I've always been too scared to call myself an artist. I enjoy writing, photography, and occasionally making music, but I am not confident that I have what it takes to pursue any of those endeavors full-time. Luckily for me, I don't have to. What's really great about the teaching schedule here is that there is a lot of time naturally built in for personal creative endeavors. Sometimes, however, it is not so much an issue with time as it is about motivation. Writer's block aside, much of that motivation stems from the relative warmth and “inspirational quality” of one's workplace. I have long been victim to the perils of “blank wall syndrome” (BWS for short), and it took until my senior year at Oberlin to rid myself of that malady. In an effort to combat it here in Taigu, one of my goals is to redecorate my room. The infamous blue tapestry has been mounted, as have a few other sundry items, but I have bigger plans. Recently, I printed out 44 of my favorite photos from my two months of travel and plan to use them to create a wall mural in the space directly above my desk. My hope is that it will not only add some color to my room, but will also give me more appreciation for my photography, which I rarely see on paper.
Even our neighborhood Dico's, China's fast-food answer to KFC, got decked out in paper lanterns for the occasion.
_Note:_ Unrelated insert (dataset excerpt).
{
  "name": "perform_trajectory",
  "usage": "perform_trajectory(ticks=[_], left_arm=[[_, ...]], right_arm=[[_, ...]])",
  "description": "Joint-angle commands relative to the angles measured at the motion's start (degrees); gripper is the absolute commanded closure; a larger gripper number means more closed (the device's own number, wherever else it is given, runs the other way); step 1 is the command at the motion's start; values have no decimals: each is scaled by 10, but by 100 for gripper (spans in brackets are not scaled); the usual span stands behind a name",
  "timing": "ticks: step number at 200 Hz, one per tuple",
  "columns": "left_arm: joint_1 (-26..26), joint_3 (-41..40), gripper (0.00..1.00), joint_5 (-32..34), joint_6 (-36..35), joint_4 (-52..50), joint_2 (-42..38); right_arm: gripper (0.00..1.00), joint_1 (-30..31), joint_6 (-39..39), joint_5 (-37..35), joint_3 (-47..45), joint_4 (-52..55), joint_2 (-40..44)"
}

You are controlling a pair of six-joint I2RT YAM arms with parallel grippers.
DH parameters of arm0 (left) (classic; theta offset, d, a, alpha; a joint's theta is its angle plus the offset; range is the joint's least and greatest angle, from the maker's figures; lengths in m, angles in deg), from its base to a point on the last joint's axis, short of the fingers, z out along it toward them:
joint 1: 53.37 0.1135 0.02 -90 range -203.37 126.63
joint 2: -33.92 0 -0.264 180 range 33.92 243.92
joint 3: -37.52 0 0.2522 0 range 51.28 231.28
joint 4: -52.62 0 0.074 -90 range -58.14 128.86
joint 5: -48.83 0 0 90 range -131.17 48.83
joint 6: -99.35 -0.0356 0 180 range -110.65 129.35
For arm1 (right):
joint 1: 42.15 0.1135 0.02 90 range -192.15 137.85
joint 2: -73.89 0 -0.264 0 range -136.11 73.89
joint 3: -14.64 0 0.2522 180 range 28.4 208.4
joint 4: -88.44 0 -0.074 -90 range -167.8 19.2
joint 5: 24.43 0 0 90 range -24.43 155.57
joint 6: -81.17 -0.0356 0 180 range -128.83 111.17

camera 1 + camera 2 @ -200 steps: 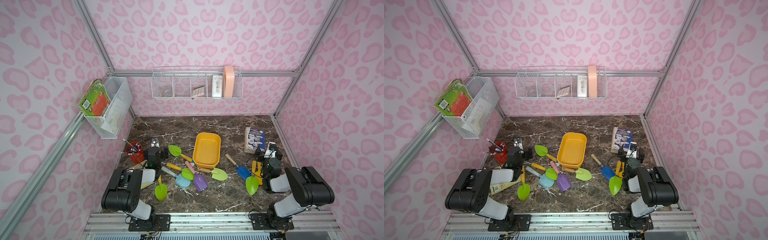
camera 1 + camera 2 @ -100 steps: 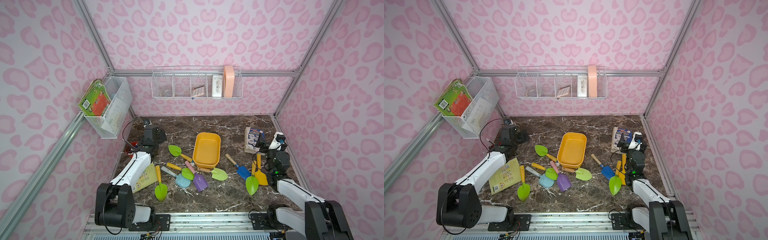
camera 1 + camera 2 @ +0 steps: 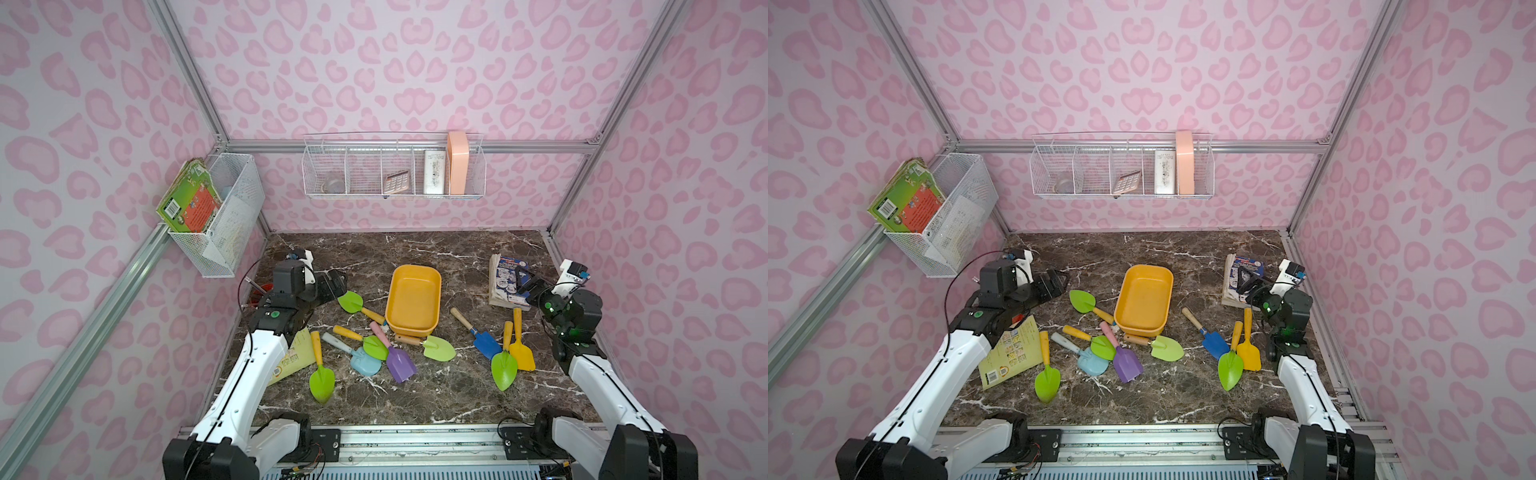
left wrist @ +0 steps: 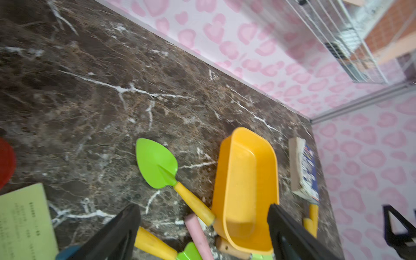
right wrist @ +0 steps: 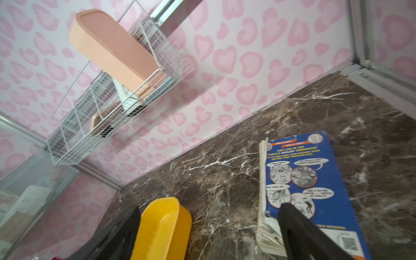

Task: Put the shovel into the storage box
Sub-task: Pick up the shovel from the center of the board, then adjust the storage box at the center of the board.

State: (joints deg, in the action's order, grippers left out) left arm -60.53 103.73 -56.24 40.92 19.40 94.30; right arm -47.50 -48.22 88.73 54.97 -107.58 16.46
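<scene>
Marble tabletop (image 3: 457,257) with storage box (image 3: 413,299), scattered shovels (image 3: 401,363), books (image 3: 503,274).

On the blue book (image 5: 333,180): "THEY LIVE IN THE…", QR code (image 5: 349,244)

the red cup (image 4: 5,162) is cut off by my left wrist view's edge, and my left arm (image 3: 259,357) hides most of it in both top views. the storage box (image 5: 162,227) runs off the right wrist view's edge. the wall basket (image 4: 351,56) is blurred in my left wrist view
</scene>
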Motion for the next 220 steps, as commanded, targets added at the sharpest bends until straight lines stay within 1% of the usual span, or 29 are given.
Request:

Another goal in the creative department is cooking more. I recently bought two cookbooks, one in Chinese and one in Japanese, and hope to use them to make more creative dishes (and practice my reading skills at the same time). Now that I've (finally) learned how to use my electric hot plate, I want to bring my kitchen up to snuff by stocking it with all kinds of spices, sauces, and bins of dry goods to always have on hand. My vow for this semester is also to get better at keeping in touch. That means crafting more letters and postcards to send out to family and friends. Finally, creating means getting more serious about writing. I haven't written a single poem since last October and it's been eating away at me ever since. One of my writing goals is to get something published by the time my two years here is up. That can include anything from poetry to creative non-fiction to journalism, and it doesn't necessarily have to be in print. The best advice I've ever gotten about writing was from my Creative Writing professor Dan Chaon, who encouraged the class to keep writing no matter what. Like any skill, he told us, writing is a craft that needs to be continually practiced or can be lost. Practicing my craft. For what it's worth, I like to think that it is something that I do every time I sit down to update this blog.